- [WHAT IS REQUIRED] Take the material below from its first line through the line containing "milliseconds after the" and, please, write those lines again exactly.
------
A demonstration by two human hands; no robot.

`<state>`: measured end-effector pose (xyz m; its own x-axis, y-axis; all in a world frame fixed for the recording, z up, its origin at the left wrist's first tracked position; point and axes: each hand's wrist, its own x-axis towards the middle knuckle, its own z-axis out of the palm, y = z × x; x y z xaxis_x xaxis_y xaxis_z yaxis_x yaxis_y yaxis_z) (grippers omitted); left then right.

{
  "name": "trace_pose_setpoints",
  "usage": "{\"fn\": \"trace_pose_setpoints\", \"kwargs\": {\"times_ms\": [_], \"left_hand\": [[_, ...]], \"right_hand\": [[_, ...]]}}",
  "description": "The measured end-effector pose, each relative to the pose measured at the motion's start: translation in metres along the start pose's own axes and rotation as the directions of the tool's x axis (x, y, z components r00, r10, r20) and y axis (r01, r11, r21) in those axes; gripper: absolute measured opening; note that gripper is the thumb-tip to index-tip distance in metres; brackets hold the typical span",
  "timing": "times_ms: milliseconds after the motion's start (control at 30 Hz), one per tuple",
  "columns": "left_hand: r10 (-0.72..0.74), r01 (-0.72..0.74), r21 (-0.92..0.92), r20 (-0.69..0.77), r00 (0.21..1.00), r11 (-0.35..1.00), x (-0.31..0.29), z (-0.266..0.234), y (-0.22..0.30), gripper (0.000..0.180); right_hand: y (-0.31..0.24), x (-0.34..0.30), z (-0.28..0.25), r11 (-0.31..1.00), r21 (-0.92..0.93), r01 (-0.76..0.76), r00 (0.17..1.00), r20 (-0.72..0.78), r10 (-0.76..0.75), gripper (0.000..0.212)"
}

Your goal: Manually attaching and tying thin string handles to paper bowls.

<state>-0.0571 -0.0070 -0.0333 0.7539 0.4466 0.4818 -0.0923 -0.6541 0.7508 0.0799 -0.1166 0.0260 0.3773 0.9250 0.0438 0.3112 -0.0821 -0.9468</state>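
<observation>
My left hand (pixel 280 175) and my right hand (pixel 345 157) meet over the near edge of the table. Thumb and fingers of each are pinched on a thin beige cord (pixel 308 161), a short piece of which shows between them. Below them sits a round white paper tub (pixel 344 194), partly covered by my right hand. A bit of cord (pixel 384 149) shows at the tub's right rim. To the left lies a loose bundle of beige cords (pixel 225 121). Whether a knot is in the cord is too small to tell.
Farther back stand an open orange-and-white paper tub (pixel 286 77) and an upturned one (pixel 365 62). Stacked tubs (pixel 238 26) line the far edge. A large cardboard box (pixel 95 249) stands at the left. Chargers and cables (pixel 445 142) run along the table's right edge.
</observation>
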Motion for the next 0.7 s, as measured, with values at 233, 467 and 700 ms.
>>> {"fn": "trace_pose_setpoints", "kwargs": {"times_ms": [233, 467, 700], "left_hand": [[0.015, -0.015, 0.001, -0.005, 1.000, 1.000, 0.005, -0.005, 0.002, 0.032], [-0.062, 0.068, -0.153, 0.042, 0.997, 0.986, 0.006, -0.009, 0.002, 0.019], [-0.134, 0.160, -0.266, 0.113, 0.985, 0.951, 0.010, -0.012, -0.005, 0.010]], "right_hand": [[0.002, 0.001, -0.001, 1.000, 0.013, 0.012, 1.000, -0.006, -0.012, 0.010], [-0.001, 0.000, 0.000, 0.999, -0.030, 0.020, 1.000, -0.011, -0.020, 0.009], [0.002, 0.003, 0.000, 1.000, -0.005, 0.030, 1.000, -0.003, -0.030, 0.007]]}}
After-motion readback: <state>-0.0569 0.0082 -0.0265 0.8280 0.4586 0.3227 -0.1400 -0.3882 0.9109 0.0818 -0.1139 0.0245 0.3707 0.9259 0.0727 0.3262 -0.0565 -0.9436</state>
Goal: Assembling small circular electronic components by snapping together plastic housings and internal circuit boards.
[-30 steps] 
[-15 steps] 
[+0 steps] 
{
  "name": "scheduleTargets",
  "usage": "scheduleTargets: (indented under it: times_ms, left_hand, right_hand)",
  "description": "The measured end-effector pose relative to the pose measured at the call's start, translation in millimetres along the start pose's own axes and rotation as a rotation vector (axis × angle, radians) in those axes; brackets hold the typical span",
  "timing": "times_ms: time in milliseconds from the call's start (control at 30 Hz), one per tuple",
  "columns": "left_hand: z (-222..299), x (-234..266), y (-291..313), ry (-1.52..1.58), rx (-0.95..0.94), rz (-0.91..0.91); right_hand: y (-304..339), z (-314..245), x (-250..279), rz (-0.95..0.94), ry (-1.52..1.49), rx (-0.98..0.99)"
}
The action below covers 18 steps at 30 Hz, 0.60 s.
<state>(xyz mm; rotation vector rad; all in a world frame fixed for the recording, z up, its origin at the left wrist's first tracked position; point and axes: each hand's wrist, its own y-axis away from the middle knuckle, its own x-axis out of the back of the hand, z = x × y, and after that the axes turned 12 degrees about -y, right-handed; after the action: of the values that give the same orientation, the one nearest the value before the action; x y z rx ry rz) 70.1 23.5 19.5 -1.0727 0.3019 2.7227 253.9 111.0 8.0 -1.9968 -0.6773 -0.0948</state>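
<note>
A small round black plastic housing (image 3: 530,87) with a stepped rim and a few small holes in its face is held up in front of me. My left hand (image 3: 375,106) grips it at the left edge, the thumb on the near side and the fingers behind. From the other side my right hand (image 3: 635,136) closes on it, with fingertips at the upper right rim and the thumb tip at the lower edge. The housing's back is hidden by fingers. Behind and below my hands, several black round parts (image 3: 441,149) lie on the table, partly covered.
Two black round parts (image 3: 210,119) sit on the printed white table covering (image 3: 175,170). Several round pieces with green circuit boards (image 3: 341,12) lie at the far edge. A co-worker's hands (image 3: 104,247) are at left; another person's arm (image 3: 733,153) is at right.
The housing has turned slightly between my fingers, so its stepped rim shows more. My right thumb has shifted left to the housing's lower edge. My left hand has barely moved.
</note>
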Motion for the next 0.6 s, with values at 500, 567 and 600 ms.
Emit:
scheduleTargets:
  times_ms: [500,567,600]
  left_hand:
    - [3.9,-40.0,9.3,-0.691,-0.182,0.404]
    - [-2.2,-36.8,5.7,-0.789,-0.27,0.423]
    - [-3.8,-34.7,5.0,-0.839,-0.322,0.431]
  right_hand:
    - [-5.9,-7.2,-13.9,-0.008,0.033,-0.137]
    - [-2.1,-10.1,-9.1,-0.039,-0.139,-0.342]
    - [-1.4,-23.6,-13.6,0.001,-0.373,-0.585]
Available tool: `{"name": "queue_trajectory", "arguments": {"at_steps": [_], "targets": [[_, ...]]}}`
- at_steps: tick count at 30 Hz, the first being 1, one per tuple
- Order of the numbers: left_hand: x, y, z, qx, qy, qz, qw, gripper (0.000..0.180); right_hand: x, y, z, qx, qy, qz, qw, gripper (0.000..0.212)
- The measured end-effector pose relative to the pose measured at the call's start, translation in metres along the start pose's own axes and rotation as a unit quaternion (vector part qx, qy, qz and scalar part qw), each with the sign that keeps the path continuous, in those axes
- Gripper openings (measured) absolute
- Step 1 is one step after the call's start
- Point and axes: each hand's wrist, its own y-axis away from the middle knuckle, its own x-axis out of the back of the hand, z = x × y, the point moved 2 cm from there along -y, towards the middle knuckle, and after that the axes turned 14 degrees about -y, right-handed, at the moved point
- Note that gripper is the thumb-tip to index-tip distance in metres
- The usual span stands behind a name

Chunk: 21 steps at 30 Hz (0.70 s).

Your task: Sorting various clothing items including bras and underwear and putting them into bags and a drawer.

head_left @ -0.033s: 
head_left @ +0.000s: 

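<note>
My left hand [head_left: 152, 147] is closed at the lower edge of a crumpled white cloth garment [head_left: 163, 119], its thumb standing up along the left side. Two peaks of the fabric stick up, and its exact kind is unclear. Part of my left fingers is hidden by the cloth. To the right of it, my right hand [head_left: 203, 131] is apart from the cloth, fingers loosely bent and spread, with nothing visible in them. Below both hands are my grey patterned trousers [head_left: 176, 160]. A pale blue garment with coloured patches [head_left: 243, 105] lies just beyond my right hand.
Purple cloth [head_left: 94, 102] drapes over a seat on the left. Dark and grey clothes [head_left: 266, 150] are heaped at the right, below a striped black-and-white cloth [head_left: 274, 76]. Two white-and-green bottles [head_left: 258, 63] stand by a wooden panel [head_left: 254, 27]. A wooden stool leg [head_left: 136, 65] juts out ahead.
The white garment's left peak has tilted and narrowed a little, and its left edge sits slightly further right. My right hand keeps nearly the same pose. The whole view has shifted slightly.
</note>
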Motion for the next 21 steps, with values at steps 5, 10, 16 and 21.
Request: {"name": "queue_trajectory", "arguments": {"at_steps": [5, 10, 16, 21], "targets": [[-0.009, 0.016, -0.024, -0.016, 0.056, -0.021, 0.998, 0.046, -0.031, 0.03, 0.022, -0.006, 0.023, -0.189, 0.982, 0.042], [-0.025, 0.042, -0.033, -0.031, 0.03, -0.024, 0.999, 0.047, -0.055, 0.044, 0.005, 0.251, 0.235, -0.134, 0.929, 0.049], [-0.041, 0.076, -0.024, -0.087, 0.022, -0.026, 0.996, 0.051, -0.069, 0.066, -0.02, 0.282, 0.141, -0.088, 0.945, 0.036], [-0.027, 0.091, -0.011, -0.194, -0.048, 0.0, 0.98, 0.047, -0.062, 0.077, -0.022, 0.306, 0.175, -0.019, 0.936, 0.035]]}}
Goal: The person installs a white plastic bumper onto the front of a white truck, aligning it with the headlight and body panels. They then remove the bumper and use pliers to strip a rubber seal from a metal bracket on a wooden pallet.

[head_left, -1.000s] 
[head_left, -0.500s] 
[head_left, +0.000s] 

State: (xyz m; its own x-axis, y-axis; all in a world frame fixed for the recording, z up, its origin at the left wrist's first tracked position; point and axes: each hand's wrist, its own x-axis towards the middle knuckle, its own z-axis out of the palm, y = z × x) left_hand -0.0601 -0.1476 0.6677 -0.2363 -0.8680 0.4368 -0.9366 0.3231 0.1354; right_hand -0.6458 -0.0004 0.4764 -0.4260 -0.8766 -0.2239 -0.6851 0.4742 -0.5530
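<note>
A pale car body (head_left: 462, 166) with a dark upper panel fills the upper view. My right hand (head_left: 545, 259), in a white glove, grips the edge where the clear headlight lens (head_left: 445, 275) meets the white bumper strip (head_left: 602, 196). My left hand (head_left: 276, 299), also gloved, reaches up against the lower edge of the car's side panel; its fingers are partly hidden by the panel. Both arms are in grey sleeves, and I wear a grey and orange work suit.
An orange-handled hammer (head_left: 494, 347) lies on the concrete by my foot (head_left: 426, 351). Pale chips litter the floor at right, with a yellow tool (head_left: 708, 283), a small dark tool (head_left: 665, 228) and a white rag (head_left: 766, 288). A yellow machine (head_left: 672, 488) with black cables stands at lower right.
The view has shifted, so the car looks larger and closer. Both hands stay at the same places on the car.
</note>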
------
- [ANSWER BOX]
A demonstration by two human hands; no robot.

`<state>`: measured end-effector pose (xyz m; its own x-axis, y-axis; all in a world frame fixed for the recording, z up, its origin at the left wrist's first tracked position; point and axes: each hand's wrist, its own x-axis towards the middle knuckle, its own z-axis out of the palm, y = z × x; x y z xaxis_x xaxis_y xaxis_z yaxis_x yaxis_y yaxis_z) (grippers omitted); left then right.

{
  "name": "trace_pose_setpoints",
  "usage": "{\"fn\": \"trace_pose_setpoints\", \"kwargs\": {\"times_ms\": [_], \"left_hand\": [[_, ...]], \"right_hand\": [[_, ...]]}}",
  "description": "The measured end-effector pose, each relative to the pose measured at the motion's start: translation in metres along the start pose's own axes and rotation as the directions of the tool's x axis (x, y, z components r00, r10, r20) and y axis (r01, r11, r21) in those axes; gripper: absolute measured opening; note that gripper is the thumb-tip to index-tip distance in metres; brackets hold the typical span",
  "timing": "times_ms: milliseconds after the motion's start (control at 30 Hz), one per tuple",

No more output is expected for this exercise.